That said, does anybody have a similar experience? How long can I keep my fish in a bucket with heater and filter (Eheim 2217)? I currently have 16 Serpae Tetras and 5 Oto cats (no others). 

The tank/filter is only 4-5 weeks weeks old but fully cycled. I added fish several days ago and I'm getting ph of 6 with 0/0/20ppm (ammonia/nitrite/nitrate respectively). 

Let me know. 

Thanks gang


----------



## jeepguy (Jul 24, 2013)

Spend $15 and go get a big 17/20 gallon Rubbermaid tub, put ur filter and heater in there and keep them in there as long as you want or until your tank is stable.


----------



## goodbytes (Aug 18, 2014)

jeepguy said:


> Spend $15 and go get a big 17/20 gallon Rubbermaid tub, put ur filter and heater in there and keep them in there as long as you want or until your tank is stable.


+1
The longest I've ever gone with the fish in a bucket was just shy of three days with them split between two buckets and running heaters and air stones but I would not recommend it.

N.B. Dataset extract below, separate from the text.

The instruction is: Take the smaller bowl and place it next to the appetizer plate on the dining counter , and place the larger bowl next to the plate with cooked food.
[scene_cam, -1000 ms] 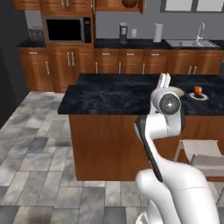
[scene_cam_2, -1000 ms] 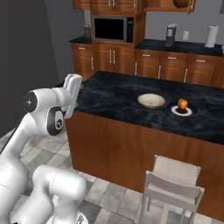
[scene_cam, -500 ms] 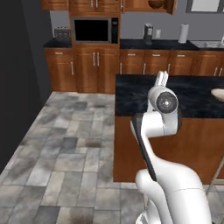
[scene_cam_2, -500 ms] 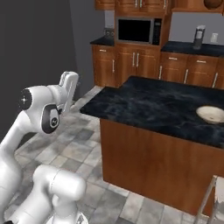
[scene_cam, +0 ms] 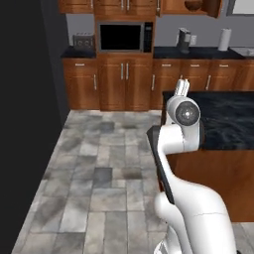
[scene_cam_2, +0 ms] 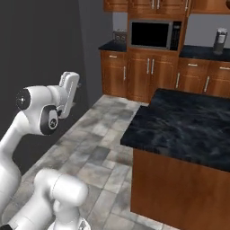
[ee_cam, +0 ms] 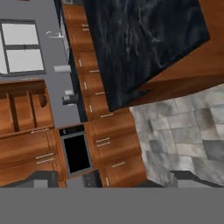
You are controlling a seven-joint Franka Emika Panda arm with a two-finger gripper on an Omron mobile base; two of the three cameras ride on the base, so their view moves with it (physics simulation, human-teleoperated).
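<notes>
My tool (scene_cam_2: 71,90) is raised in front of me, folded up near my shoulder. In the hand view its two dark tips (ee_cam: 41,179) sit wide apart at the bottom with nothing between them, so I read it as spread open and carrying nothing.

Beyond the tips, that view looks along the dining counter (ee_cam: 144,39), its black veined top running away from me over the reddish wood base, with grey floor tiles (ee_cam: 183,127) beside it. The stretch of top that I see is bare. In the right base view the counter's near corner (scene_cam_2: 179,130) stands just to my right.

Past the counter runs the back wall of wood cabinets with the microwave (scene_cam: 121,37) set into them. High on a shelf above the far cabinets sits a dark rounded shape (scene_cam: 193,5), which may be the larger bowl, though it is cut by the frame and I cannot be sure. The smaller bowl and the appetizer plate are not among what I see here.

I judge I am between steps, travelling empty-handed. Next I must find the bowl to fetch, bring the base near enough, then reach out with the tool open.
</notes>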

There are all kinds of larger containers suitable for holding the weight of water for significantly less than the cost of a spare tank, which likely wouldn't remain "spare" for long anyway. A new medium-sized trash can would do the job just fine.


----------



## HybridHerp (May 24, 2012)

Yah, I'm keeping my fish currently in a 33 gallon brute rubbermaid that my friend has. Using three eheim 2217's on it but that's because I want to keep them cycled, plus my fish are also larger than yours lol


----------



## Down_Shift (Sep 20, 2008)

A very long time.

I kept a 3 rasporas and 14ember tetras in a 1g doubled ziplock bag for a week.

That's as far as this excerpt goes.